From the beginning, the support and prayers from all of you, from our grassroots, elders, women and particularly the youth brought us comfort and assurance that we are all in this together. This must continue.

Many of you have asked me directly or called on us indirectly to stop our hunger strike, but as we stated before, our exit or to end this hunger strike will be on our own terms. We ask all of you to respect that and ask you to refocus on the spirit and the intent of this movement.

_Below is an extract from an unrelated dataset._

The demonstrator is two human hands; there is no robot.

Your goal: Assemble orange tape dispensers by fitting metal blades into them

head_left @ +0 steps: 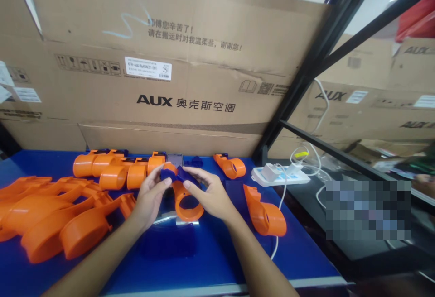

Together, meaning the Idle No More movement, as hunger strikers, others who are fasting for the same cause with the support of our grassroots, our protesters, you the leaders, we have all been part of something historic which brought in all of us a sense of pride; our people have come together in solidarity for a common cause. The citizens of this country have also taken notice and we have their attention. Soon the rest of the world must be informed and this Government along with the Crown must accept that the only way forward in this country is a renewed relationship with First Nations, but that it must begin with in a meeting with both the PM and Governor General present.

We are honored to be able to contribute to raising awareness of our Nations pressing issues, past and current struggles, as well as the challenges ahead. As more protests are being scheduled, we hope that the peace be maintained and ask all of you to encourage your members to remain peaceful and respectful.

Furthermore, we acknowledge and respect the Idle No More movement, their founders and spokespeople for promoting awareness of the controversial omnibus bills recently passed in the Senate. Our fights may be different, but our dreams and hopes for our people are common.

We will assess carefully our next steps in the coming days and will continue to remain optimistic. Our spirits are up, but we are growing weaker by the day but we do our best to maintain our health. We ask you to respect our choices and to leave us the decision when and if this hunger strike should end.


My fellow Chiefs, on behalf of Mr. Robinson and Mr. Sock, we thank you for your continued prayers and support. We ask you now to focus on the task at hand and please do not to worry about us; our people and our youth deserve real change and nothing more. May the Creator guide us through the challenges up ahead.
Gichi Meegwetch,
Chief Theresa Spence
Attawapiskat First NationCc: Shawn Atleo, AFN National Chief
All AFN Regional Chiefs

Et le 24 janvier, cette crise s’est réglée grâce à la solidarité des chefs des partis d’opposition avec les grands chefs autochtones qui ont assuré Theresa Spence de leur appui à ses objectifs. Elle a ainsi mis fin à sa grève de la faim.